> _Description of the task_
The answer must consist of each line below that contains the word "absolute", copied in full.

> _Data block_
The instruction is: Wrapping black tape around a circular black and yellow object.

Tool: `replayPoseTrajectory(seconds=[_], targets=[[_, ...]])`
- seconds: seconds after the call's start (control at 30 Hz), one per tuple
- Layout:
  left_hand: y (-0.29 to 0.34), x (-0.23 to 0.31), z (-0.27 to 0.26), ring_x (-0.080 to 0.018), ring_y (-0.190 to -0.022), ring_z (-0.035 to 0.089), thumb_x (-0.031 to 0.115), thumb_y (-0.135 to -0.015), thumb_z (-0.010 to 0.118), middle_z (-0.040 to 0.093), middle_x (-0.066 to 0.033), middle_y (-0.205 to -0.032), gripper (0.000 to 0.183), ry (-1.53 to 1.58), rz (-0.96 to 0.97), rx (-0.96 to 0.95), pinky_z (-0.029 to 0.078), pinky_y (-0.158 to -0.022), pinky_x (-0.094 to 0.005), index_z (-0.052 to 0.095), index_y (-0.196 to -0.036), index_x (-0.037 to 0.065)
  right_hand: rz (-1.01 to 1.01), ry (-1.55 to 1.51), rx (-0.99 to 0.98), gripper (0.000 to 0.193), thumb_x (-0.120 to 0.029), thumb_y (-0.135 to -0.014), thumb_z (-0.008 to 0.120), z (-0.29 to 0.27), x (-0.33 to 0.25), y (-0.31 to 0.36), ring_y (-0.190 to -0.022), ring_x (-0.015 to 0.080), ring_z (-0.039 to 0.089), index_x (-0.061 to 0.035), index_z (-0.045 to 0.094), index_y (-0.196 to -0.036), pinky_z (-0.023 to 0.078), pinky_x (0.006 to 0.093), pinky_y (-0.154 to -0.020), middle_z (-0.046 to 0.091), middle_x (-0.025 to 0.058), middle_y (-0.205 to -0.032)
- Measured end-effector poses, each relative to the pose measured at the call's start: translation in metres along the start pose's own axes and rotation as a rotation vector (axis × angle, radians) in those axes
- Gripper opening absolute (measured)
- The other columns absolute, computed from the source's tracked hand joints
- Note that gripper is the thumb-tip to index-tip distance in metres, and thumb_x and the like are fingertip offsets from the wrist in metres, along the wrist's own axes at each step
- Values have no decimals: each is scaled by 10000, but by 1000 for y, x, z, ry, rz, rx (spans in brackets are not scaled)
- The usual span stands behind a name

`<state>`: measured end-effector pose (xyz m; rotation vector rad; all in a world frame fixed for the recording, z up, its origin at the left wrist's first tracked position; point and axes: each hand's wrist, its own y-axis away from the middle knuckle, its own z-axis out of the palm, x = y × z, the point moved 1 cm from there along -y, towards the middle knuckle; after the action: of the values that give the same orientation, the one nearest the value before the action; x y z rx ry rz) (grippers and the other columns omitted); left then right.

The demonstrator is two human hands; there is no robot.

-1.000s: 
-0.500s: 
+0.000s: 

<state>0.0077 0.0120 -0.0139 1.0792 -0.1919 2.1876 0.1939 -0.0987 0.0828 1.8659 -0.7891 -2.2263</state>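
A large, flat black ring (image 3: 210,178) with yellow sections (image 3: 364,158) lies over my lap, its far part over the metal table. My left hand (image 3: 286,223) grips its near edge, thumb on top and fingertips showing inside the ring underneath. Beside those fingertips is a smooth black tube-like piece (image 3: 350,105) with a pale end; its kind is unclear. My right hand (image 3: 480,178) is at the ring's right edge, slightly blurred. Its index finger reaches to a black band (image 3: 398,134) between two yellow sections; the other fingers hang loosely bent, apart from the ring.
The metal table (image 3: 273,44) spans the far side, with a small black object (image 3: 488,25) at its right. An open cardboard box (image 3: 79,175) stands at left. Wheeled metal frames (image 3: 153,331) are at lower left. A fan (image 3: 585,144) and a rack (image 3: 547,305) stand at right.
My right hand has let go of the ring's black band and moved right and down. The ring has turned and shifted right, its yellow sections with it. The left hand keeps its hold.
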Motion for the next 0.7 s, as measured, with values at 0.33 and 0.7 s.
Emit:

> _Output for this exercise_
- Gripper opening absolute (measured)
- The other columns absolute, computed from the source's tracked hand joints

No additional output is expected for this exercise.